• [Problem statement]: Emit a verbatim copy of the lines below from the line with "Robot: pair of" through the line with "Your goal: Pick", excluding pictures and everything outside that range.

• [Records for this task]:
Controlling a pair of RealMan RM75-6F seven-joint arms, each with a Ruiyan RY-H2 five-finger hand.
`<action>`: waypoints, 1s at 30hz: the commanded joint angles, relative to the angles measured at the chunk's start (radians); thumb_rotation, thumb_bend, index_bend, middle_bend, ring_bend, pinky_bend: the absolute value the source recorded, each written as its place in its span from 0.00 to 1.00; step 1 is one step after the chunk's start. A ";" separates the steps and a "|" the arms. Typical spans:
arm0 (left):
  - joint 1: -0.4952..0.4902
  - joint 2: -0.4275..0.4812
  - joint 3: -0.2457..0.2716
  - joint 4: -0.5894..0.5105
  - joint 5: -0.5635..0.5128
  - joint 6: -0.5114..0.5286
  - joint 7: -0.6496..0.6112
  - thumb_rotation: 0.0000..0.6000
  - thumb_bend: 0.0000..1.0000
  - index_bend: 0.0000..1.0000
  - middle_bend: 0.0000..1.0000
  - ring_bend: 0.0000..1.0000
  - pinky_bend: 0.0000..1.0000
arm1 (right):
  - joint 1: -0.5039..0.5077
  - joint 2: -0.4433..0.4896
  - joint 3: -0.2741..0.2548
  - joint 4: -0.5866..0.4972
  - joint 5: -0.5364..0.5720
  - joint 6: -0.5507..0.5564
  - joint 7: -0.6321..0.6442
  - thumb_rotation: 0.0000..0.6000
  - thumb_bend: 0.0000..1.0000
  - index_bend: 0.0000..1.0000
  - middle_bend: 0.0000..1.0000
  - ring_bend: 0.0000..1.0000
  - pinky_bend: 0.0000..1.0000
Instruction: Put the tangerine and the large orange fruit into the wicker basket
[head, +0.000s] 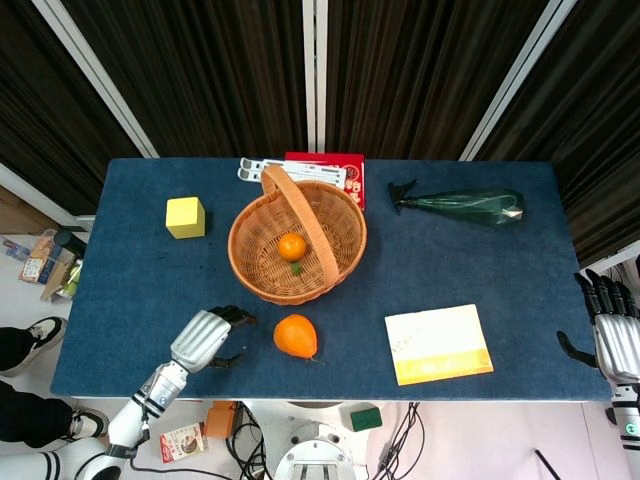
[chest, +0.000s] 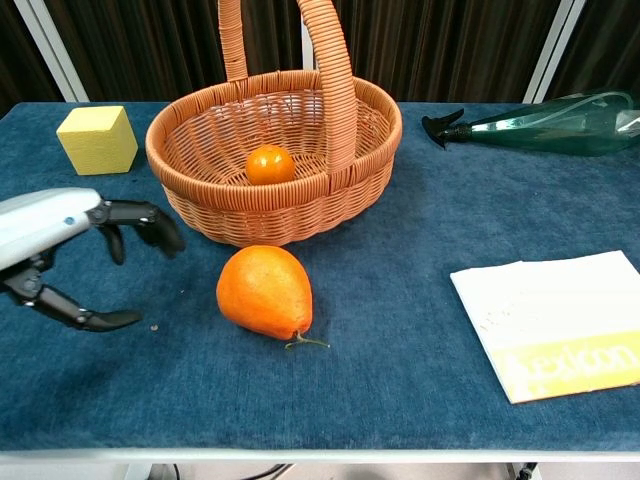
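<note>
The tangerine (head: 292, 246) lies inside the wicker basket (head: 345, 215) at frame centre. The large orange fruit (head: 296, 336) rests on the table (head: 430, 265) just below the basket. The left hand (head: 207, 337), fingers spread and empty, sits just left of the fruit. The right hand (head: 614, 335), at the right edge, is empty with its fingers apart.

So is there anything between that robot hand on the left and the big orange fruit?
No. Only bare blue table separates the left hand from the large orange fruit, clearest in the chest view.
</note>
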 joint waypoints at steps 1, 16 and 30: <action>-0.017 -0.041 -0.014 0.041 0.018 -0.011 -0.012 1.00 0.18 0.22 0.25 0.20 0.37 | 0.000 0.001 0.000 0.001 0.000 0.000 0.002 1.00 0.29 0.00 0.00 0.00 0.00; -0.074 -0.107 -0.031 0.100 0.040 -0.061 -0.080 1.00 0.18 0.19 0.21 0.17 0.34 | 0.002 -0.001 0.000 -0.001 0.004 -0.007 -0.006 1.00 0.29 0.00 0.00 0.00 0.00; -0.139 -0.171 -0.063 0.145 0.012 -0.135 -0.129 1.00 0.18 0.19 0.21 0.17 0.35 | 0.003 0.003 0.002 0.001 0.010 -0.011 0.000 1.00 0.29 0.00 0.00 0.00 0.00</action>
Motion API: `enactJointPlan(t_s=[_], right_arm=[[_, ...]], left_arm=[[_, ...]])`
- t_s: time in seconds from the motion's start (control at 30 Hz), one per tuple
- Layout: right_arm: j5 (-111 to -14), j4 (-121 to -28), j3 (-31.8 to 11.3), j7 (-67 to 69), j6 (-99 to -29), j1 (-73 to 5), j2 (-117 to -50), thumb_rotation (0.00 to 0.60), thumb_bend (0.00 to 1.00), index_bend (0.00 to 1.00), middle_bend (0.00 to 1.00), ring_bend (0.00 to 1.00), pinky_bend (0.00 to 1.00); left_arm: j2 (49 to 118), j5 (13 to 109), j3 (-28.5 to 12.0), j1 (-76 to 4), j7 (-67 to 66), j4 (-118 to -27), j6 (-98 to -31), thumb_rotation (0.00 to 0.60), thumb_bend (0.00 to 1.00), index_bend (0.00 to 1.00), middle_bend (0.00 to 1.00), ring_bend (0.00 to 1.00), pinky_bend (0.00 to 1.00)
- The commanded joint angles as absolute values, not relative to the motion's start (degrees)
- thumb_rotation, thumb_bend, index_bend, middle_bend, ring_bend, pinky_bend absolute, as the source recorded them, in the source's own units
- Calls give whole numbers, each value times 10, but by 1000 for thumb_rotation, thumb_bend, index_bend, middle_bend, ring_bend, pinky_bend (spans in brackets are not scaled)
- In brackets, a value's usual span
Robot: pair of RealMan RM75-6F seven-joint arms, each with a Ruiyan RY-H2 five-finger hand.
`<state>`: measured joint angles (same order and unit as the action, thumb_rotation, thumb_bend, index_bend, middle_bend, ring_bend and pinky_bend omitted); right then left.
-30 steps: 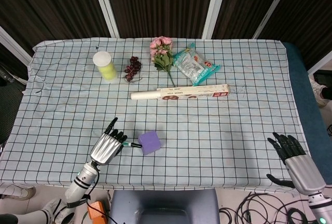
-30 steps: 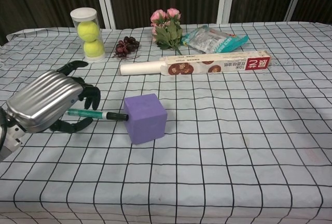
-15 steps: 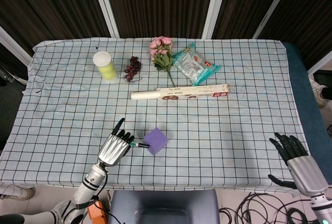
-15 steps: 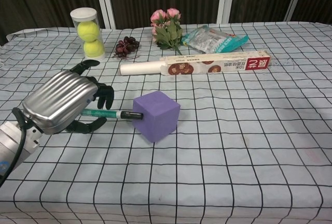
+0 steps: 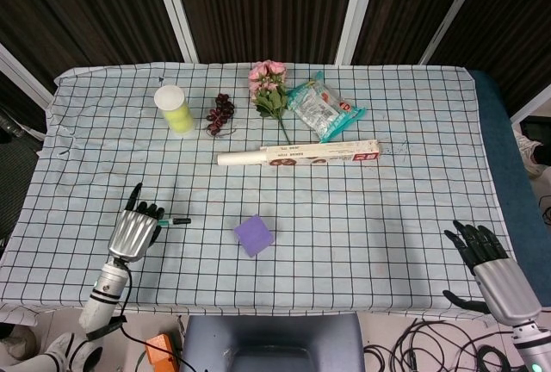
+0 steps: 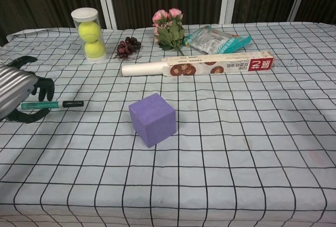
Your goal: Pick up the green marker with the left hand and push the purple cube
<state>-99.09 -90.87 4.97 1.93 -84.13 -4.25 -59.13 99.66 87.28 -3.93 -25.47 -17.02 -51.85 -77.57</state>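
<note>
1. Dark slatted panels with white posts stand behind a table (image 5: 413, 114) covered in a white cloth with a black grid.
2. Near the middle of the front half sits the purple cube (image 5: 255, 235), resting flat on the cloth, turned a little so 1 corner faces forward in the chest view.
3. Well to the left of the cube, the left hand (image 5: 136, 230) has its fingers curled around the green marker (image 6: 52, 104), holding it by the green barrel.
4. The marker lies roughly level, long axis running left to right, black cap end pointing toward the cube; a clear gap separates its tip from the cube.
5. Far to the right of the cube, at the front table edge, the right hand (image 5: 492, 262) holds nothing, fingers spread apart.
6. Behind the cube lies a long wrap box (image 5: 297, 154), set crosswise.
7. Further behind the cube: a tube of tennis balls (image 5: 175, 110), a grape bunch (image 5: 220, 113), pink flowers (image 5: 269, 84) and a snack bag (image 5: 323, 108).
</note>
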Motion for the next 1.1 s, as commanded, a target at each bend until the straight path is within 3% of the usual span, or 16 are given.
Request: enactJointPlan(t_s=[0.03, 0.3, 0.4, 0.47, 0.6, 0.7, 0.9, 1.0, 1.1], right_arm=[[-989, -910, 49, 17, -838, -44, -592, 600, 306, 0, 0, 0, 53], [-984, -911, 48, 16, -832, -47, -591, 600, 305, 0, 0, 0, 53], [-985, -911, 48, 16, -836, -45, -591, 600, 305, 0, 0, 0, 53], [-986, -910, 48, 16, -837, -45, -591, 600, 306, 0, 0, 0, 53], [-982, -910, 46, 19, -838, -45, -592, 600, 305, 0, 0, 0, 54], [-979, -909, 44, 19, -838, -44, -594, 600, 306, 0, 0, 0, 55], [-970, -912, 40, 15, -840, -42, -594, 600, 306, 0, 0, 0, 56], [-967, -912, 38, 10, -843, -40, -596, 600, 306, 0, 0, 0, 56], [-966, -913, 38, 5, -839, -42, -598, 600, 305, 0, 0, 0, 56]], left_arm=[[1013, 840, -51, -258, -110, -448, -726, 600, 535, 785, 820, 494, 112], [1029, 844, -43, -263, -42, -404, -707, 600, 440, 468, 562, 382, 111], [1025, 839, -41, -262, -43, -402, -693, 600, 416, 295, 301, 246, 108], [1016, 836, -41, -260, -47, -419, -687, 600, 402, 190, 217, 192, 103], [974, 839, -33, -247, -67, -482, -699, 600, 388, 183, 182, 161, 102], [916, 850, -21, -219, -101, -574, -745, 600, 383, 154, 147, 110, 102], [774, 897, 23, -103, -134, -798, -929, 600, 367, 3, 90, 11, 92], [739, 929, 34, -73, -135, -839, -986, 600, 362, 0, 61, 0, 89], [728, 944, 34, -65, -117, -841, -1003, 600, 360, 0, 55, 0, 88]])
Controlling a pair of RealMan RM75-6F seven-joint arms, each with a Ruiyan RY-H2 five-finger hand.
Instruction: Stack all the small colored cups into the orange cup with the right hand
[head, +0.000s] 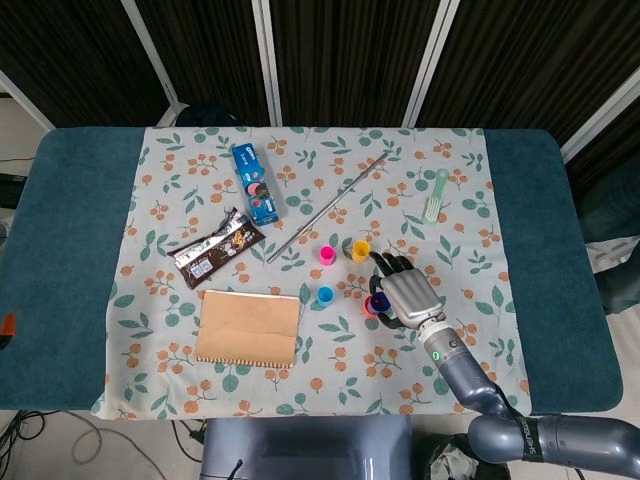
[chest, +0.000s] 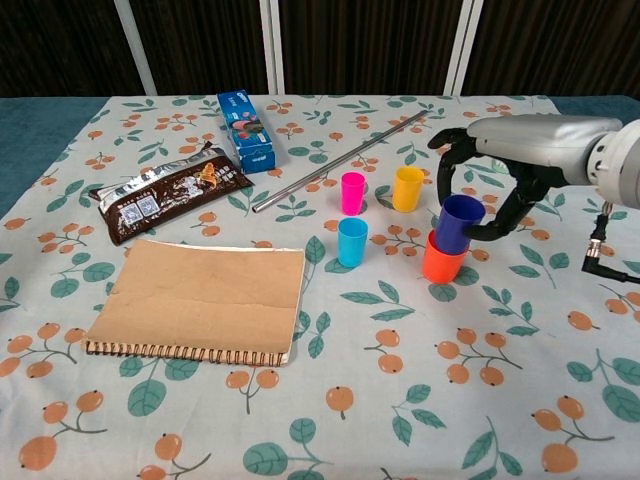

• [Result]:
Robot: pair of RealMan RM75-6F seven-joint arms, each with a Ruiyan RY-H2 five-finger hand.
`<state>`: measured joint angles (same order and unit as the action, thumb_rotation, thumb_bend, index_bend, middle_bend, ring_bend and pinky_bend omitted); right then left.
-30 steps: 
-30 steps: 
-15 steps: 
-15 steps: 
+0 steps: 
+0 steps: 
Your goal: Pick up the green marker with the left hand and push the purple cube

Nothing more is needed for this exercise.